(Records from a collection)
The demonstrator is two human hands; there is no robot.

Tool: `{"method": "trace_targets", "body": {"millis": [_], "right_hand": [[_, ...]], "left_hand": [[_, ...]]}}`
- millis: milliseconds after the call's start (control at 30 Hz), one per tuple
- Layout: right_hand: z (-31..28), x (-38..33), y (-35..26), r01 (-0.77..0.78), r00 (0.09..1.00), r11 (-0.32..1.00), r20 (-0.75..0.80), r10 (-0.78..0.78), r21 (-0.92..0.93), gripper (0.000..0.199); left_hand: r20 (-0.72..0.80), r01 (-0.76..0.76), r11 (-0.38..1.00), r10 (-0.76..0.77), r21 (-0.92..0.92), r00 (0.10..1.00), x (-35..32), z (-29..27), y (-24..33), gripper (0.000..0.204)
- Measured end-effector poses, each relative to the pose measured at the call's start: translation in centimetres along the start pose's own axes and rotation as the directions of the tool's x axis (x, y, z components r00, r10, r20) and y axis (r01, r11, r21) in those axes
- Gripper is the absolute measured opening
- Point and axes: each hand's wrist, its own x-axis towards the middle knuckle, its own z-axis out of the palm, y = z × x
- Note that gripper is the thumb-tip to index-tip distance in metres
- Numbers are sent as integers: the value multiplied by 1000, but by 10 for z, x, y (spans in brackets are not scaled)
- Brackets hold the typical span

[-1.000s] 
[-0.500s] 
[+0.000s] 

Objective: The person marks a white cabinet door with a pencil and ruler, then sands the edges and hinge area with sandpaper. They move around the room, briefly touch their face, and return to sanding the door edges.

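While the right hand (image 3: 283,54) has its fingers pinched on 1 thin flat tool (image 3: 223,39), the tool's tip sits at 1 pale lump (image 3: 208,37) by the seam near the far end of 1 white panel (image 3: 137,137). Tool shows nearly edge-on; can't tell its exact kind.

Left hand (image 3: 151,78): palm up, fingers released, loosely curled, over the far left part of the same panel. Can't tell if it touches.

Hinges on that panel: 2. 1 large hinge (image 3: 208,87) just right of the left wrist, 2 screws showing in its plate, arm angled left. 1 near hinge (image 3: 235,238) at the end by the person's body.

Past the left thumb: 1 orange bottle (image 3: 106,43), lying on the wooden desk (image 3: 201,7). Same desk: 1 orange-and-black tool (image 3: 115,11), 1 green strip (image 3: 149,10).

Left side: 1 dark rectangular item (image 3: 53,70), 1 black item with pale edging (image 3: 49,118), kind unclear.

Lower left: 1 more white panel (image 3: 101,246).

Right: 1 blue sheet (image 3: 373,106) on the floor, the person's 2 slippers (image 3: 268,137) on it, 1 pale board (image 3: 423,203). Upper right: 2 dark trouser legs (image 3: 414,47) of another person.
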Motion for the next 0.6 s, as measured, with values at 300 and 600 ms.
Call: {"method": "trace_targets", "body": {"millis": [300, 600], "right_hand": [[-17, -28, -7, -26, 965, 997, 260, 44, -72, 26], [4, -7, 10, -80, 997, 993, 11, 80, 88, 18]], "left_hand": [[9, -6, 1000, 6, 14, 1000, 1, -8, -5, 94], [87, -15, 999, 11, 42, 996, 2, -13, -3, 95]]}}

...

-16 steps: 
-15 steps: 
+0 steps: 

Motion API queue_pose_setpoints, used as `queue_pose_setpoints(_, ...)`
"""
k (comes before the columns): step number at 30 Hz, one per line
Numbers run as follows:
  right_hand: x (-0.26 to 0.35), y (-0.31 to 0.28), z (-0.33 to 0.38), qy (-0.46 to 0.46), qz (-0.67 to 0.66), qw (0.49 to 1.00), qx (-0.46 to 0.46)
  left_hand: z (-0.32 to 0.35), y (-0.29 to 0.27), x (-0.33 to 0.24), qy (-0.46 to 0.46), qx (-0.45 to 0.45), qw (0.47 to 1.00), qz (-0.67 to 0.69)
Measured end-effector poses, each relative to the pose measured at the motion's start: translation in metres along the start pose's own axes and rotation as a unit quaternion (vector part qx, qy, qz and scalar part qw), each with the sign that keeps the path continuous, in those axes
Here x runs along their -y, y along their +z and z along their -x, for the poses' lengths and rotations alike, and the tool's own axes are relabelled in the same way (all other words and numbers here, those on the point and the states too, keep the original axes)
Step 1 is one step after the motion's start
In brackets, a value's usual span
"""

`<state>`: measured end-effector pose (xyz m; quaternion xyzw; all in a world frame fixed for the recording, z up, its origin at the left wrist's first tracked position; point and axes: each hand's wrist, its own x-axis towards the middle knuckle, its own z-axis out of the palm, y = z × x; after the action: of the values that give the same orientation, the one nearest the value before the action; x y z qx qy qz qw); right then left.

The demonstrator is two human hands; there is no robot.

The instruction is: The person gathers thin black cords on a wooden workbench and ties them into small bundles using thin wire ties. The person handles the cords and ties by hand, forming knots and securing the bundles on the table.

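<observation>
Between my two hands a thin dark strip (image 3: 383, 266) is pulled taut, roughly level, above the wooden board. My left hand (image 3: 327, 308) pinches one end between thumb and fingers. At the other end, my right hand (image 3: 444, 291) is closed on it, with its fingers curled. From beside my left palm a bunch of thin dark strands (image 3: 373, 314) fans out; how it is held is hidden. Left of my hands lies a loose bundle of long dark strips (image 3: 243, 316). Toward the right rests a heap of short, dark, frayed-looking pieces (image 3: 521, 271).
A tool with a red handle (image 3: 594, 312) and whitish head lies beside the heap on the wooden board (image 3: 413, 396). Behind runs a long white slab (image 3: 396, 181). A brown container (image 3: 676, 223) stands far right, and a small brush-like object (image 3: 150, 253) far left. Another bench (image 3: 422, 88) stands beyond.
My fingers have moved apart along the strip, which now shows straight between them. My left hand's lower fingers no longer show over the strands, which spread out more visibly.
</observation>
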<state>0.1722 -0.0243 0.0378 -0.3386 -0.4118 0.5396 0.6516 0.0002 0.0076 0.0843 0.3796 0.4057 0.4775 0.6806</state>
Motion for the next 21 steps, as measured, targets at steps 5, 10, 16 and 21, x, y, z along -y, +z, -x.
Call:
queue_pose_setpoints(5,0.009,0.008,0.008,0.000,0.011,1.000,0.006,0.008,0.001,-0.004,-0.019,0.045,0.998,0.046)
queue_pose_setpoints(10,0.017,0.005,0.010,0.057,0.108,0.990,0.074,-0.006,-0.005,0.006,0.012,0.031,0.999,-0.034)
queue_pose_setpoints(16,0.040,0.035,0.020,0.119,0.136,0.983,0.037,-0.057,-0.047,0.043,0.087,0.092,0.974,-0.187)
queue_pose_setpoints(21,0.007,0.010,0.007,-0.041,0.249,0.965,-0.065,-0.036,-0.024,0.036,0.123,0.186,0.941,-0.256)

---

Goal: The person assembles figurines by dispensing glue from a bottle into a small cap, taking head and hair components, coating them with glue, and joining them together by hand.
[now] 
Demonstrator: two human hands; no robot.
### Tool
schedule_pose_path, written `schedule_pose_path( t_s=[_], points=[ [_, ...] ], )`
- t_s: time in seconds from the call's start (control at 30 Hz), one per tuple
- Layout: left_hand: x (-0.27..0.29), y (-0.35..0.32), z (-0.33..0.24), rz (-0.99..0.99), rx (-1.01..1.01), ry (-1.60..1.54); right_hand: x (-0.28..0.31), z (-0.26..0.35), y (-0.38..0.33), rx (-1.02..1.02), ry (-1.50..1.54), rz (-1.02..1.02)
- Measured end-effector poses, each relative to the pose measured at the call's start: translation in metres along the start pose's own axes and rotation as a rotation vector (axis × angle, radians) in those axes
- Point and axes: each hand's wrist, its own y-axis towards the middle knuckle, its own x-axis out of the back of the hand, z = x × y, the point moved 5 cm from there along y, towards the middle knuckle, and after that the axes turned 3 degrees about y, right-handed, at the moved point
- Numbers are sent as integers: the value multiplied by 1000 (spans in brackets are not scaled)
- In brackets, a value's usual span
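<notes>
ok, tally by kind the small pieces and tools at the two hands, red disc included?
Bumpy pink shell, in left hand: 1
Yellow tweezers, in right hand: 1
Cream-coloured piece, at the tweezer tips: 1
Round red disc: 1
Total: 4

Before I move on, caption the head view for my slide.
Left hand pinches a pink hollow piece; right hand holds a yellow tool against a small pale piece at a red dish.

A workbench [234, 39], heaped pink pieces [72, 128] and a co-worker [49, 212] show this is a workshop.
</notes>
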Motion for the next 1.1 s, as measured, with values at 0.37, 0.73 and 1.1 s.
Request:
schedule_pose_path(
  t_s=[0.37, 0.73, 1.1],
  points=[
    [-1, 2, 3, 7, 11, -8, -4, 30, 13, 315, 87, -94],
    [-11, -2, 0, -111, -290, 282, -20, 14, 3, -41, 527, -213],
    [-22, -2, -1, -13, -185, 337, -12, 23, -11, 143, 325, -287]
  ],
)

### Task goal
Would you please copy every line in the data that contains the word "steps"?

### Answer box
-16 steps: 
-15 steps: 
+0 steps: 
Motion for the next 21 steps, as measured, targets at steps 5, 10, 16 and 21, x, y, z along -y, +z, -x.

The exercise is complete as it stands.